Nouvel épisode dans notre série des médecins qui publient des livres du genre romanesque en se cachant dans la peau du personnage...

Nouvel épisode dans notre série des médecins qui publient des livres du genre romanesque en se cachant dans la peau du personnage principal leurs romans. Une façon détournée pour écrire une autobiographie sans risquer de se faire taxer de narcissisme. « L’écriture est devenue une mode de plus en plus prisée dans le monde des toubibs. En France, les publications du cardiologue français Michel Cymes ne passent jamais inaperçues ». Voir Le Canard N°591).

Wiam El Khattabi qui est médecin pneumologue-allergologue et enseignante à la faculté de médecine et de pharmacie de Casablanca, veut dire ou plutôt rappeler via son ouvrage que malgré l’importance que représente le  travail qu’on, exerce - a fortiori quand il s’agit du métier de toubib - on ne doit pas se laisser phagocyter par lui. Sinon on risque d’être tourmenté en fin de parcours de ne pas avoir profité de la vie, ni trouvé cet « équilibre perdu » entre le « job » et le Reste…  C’est la thématique principale du roman de la professeure Wiam El Khattabi. « A travers ce livre « l'écrivaine a mis en relief la place importante qu'occupe le travail dans le vie de tous les jours. Selon l’auteure ce travail ne doit « en aucun cas envahir tout l’espace et le temps d’une vie unique qui ne s’offre à nous qu’une seule fois et qui peut s’arrêter soudainement, ni nous faire oublier les choses essentielles de la vie : la famille, la santé, l’apprentissage, la vie en symbiose avec la nature».

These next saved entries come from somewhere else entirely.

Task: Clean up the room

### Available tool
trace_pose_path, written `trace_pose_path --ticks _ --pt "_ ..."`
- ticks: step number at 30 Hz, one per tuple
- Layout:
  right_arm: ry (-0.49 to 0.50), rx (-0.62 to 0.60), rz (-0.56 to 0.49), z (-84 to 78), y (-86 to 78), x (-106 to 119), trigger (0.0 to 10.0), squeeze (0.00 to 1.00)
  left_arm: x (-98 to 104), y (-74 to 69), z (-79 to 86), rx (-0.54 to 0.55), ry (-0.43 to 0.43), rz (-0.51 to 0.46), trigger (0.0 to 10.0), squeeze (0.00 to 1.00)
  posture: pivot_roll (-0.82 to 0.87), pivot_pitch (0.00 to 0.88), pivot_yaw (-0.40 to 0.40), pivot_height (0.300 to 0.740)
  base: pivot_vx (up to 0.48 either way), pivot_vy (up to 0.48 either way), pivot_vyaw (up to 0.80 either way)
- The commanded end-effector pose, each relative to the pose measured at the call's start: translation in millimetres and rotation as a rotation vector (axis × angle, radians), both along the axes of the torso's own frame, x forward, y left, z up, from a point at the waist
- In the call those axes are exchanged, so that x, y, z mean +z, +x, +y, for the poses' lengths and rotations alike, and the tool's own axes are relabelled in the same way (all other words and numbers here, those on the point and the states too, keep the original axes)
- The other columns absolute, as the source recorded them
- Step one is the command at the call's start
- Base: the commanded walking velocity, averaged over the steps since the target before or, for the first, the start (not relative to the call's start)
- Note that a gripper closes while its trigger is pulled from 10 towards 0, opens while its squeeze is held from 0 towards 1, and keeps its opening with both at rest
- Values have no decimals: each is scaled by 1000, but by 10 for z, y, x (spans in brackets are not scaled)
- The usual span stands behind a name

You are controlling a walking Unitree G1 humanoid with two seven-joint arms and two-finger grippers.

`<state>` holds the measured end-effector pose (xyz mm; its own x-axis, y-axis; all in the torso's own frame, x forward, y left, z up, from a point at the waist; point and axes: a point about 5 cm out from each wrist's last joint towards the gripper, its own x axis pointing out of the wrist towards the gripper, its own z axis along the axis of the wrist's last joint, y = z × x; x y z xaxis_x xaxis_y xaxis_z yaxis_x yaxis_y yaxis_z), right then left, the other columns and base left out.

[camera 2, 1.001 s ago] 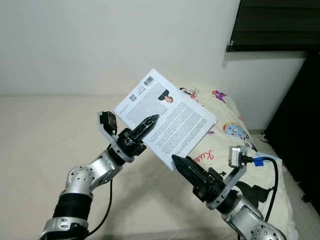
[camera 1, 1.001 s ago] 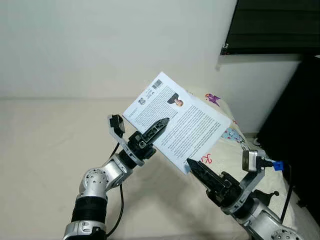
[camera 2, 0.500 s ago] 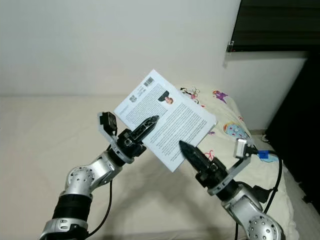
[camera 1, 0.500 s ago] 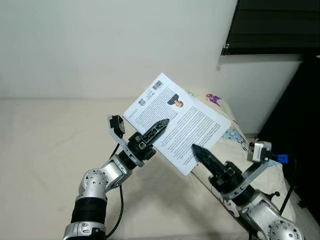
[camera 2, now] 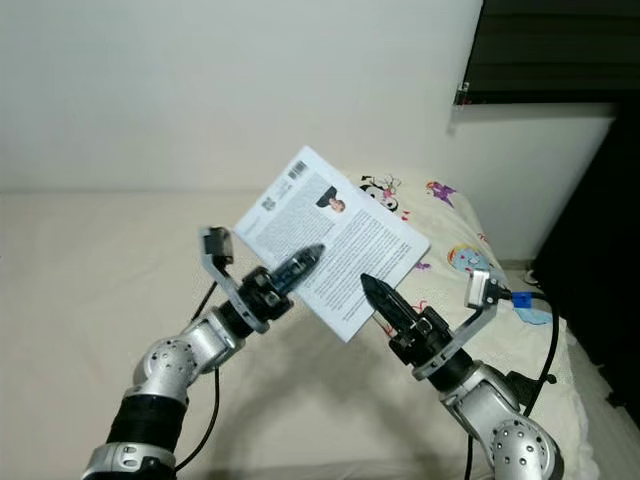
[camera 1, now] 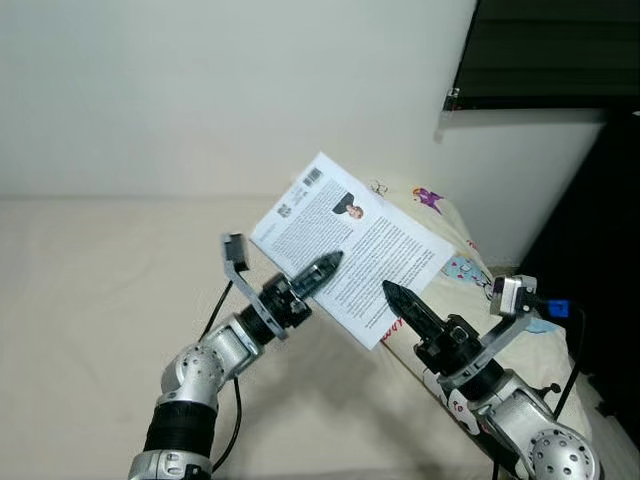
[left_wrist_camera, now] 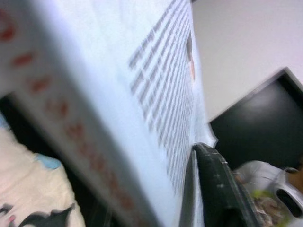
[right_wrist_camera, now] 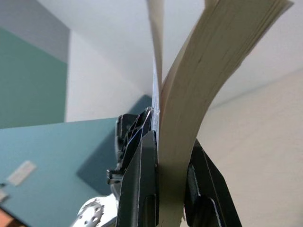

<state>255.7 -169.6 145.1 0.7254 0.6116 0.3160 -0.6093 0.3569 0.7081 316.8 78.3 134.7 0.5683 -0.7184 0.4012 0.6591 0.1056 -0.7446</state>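
A white paperback book (camera 1: 375, 235), back cover up with a barcode and a small portrait, hangs tilted in the air above the bed. My left gripper (camera 1: 328, 266) is shut on its left lower edge; one black finger (left_wrist_camera: 220, 189) lies flat on the printed cover (left_wrist_camera: 118, 71). My right gripper (camera 1: 392, 292) reaches up from below and is shut on the book's near corner. In the right wrist view the bent cream pages (right_wrist_camera: 199, 94) sit pinched between the two black fingers (right_wrist_camera: 142, 179).
Below lies a bed with a cream sheet (camera 1: 90, 300). A pillow with cartoon prints (camera 1: 455, 268) rests at its right end. A dark panel (camera 1: 540, 50) hangs on the white wall at the upper right, and dark furniture (camera 1: 600, 250) stands along the right edge.
My right gripper has risen from below the book's lower corner and closed on its pages. The left arm has shifted slightly right, still holding the book.
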Motion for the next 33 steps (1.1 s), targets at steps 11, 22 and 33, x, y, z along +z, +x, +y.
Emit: trace_pose_path --ticks 11,22,33 --pt "-290 -241 202 -248 167 -537 0 0 -1317 -280 694 430 429 613 10000 1000 17 0 -9 740 0 0 0" --pt "-849 -255 526 -358 -105 -1556 0 0 -2159 -1359 1314 582 1074 1051 10000 0 46 0 -15 740 0 0 432" --pt "-873 -253 459 -252 -13 -1586 0 0 -2189 -1396 1293 552 1155 1006 10000 0 49 0 -9 740 -259 0 769"
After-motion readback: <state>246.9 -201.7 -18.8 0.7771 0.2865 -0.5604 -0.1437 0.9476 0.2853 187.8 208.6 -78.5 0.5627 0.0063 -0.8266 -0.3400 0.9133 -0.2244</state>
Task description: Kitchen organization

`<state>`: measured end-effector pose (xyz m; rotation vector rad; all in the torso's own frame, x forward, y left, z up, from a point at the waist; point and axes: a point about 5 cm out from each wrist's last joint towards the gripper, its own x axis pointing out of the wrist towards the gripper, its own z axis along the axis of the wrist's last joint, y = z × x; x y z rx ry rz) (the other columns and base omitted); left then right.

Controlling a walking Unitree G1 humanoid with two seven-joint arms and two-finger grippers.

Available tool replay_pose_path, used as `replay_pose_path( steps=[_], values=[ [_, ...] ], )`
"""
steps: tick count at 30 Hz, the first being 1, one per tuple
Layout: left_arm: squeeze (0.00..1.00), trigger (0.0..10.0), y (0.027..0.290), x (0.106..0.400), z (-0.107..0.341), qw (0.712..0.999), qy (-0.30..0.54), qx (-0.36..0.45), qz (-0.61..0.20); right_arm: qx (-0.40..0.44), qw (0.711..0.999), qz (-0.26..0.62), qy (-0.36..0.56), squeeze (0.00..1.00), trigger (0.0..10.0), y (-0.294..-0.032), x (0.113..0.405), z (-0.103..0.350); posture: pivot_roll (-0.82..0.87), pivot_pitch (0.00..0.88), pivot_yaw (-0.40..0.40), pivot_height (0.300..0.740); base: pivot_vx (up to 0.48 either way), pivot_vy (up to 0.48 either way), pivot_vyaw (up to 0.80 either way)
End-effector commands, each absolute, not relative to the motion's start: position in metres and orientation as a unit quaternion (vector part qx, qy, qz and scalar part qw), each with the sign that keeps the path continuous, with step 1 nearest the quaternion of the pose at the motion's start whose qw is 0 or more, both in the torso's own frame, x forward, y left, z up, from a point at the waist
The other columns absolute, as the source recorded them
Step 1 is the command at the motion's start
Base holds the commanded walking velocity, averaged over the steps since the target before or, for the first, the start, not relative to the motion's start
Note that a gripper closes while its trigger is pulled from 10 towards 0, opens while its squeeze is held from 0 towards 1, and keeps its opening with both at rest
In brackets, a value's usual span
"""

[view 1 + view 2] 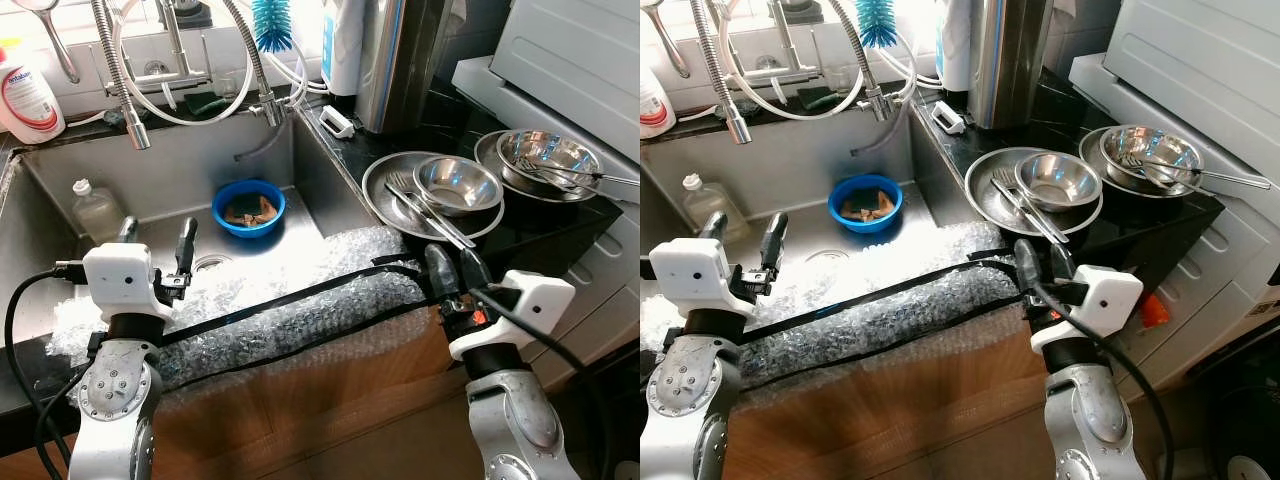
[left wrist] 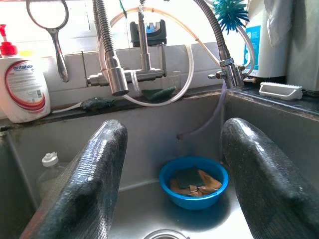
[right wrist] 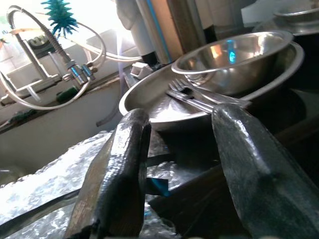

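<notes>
My left gripper hangs open over the steel sink, nothing between its fingers. Beyond it, on the sink floor, a blue bowl holds sponges. My right gripper stands open at the counter's front edge, just short of a wide steel plate. That plate carries a small steel bowl plus a fork and other cutlery. A second steel bowl with utensils sits further right on its own plate.
Bubble wrap taped with black strips covers the sink's front rim. A clear plastic bottle lies in the sink's left part. Faucet hoses, a blue brush and a soap bottle line the back. A white appliance stands at the right.
</notes>
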<state>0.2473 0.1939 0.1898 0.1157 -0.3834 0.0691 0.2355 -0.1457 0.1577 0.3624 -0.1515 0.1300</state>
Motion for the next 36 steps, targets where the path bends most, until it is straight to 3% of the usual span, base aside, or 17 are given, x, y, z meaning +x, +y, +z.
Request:
replay_pose_path(
  steps=[1, 24, 29, 36],
  values=[
    [0.0, 10.0, 0.195, 0.246, 0.197, 0.976, -0.205, 0.059, 0.035, 0.203, 0.975, 0.061, -0.066, 0.0, 10.0, -0.146, 0.237, 0.156, -0.01, 0.114, -0.013, 0.74, 0.0, 0.0, 0.0],
    [0.0, 10.0, 0.196, 0.246, 0.196, 0.976, -0.205, 0.061, 0.041, 0.184, 0.978, 0.08, -0.063, 0.0, 10.0, -0.142, 0.238, 0.159, -0.01, 0.116, -0.016, 0.74, 0.0, 0.0, 0.0],
    [0.0, 10.0, 0.194, 0.246, 0.195, 0.977, -0.202, 0.061, 0.037, 0.197, 0.979, 0.01, -0.04, 0.0, 10.0, -0.154, 0.239, 0.148, -0.01, 0.116, -0.019, 0.74, 0.0, 0.0, 0.0],
    [0.0, 10.0, 0.194, 0.246, 0.194, 0.977, -0.201, 0.063, 0.037, 0.21, 0.977, 0.002, -0.036, 0.0, 10.0, -0.155, 0.239, 0.147, -0.01, 0.115, -0.018, 0.74, 0.0, 0.0, 0.0]
  ],
)
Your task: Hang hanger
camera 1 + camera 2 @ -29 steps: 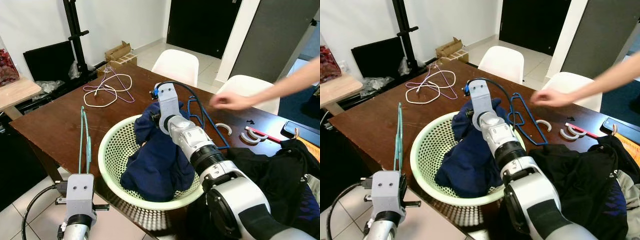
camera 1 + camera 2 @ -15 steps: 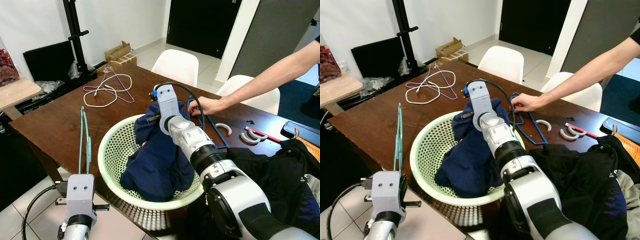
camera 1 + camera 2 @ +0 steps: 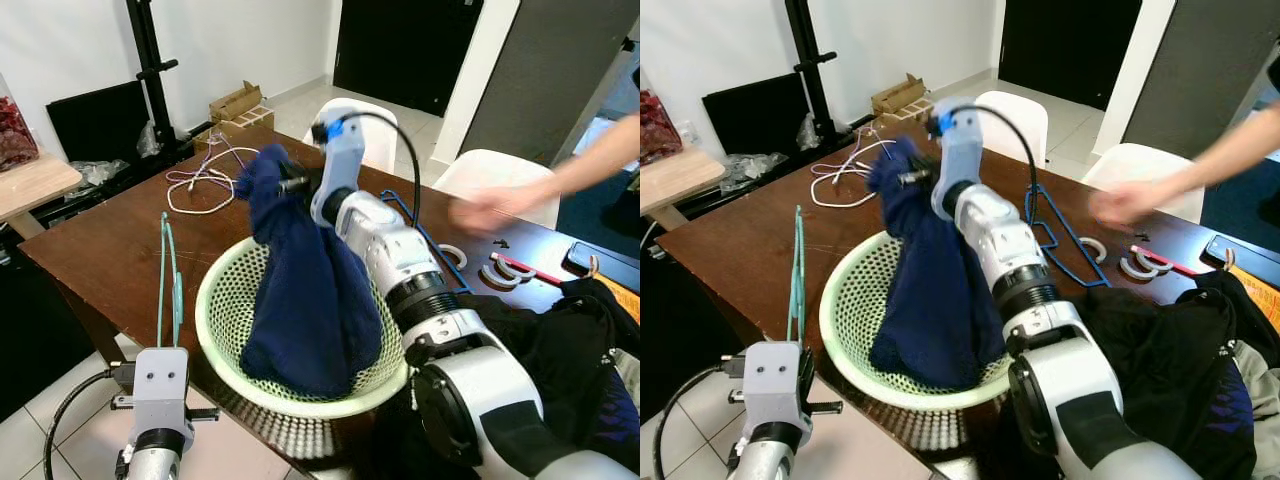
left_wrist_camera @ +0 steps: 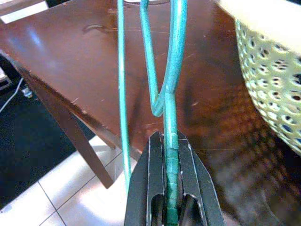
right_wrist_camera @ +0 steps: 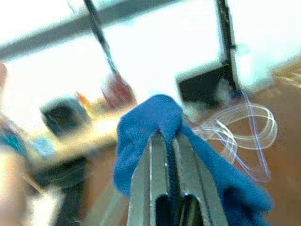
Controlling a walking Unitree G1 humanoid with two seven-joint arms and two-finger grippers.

La spécialiste en pneumo-allergologie qui à l’instar de beaucoup de ses collègues en anesthésie réanimation a  dû souffrir le martyr durant cette crise sanitaire de la Covid-19 qui a carrément bouffé leur vie privée.  En effet l'idée d’aborder un tel sujet lui est venue en « côtoyant une multitude de patients et en constatant un scénario qui ressort assez souvent : celui du regret de se retrouver en "fin de parcours" sans avoir profité de la vie. » « Lorsque je discute avec eux, ils regrettent surtout de ne pas avoir pu trouver l’équilibre entre le travail et le Reste » a-t-elle déclaré à la MAP. « A travers le personnage de Abdelkrim, un Marocain moyen auquel tout un chacun peut s'identifier, ce roman se veut une véritable leçon de vie qui déclenche chez le lecteur une remise en cause quant à l’importance des "petites choses de la vie" qui contribuent dans le vrai bonheur et le bien-être. » Note de l’éditeur.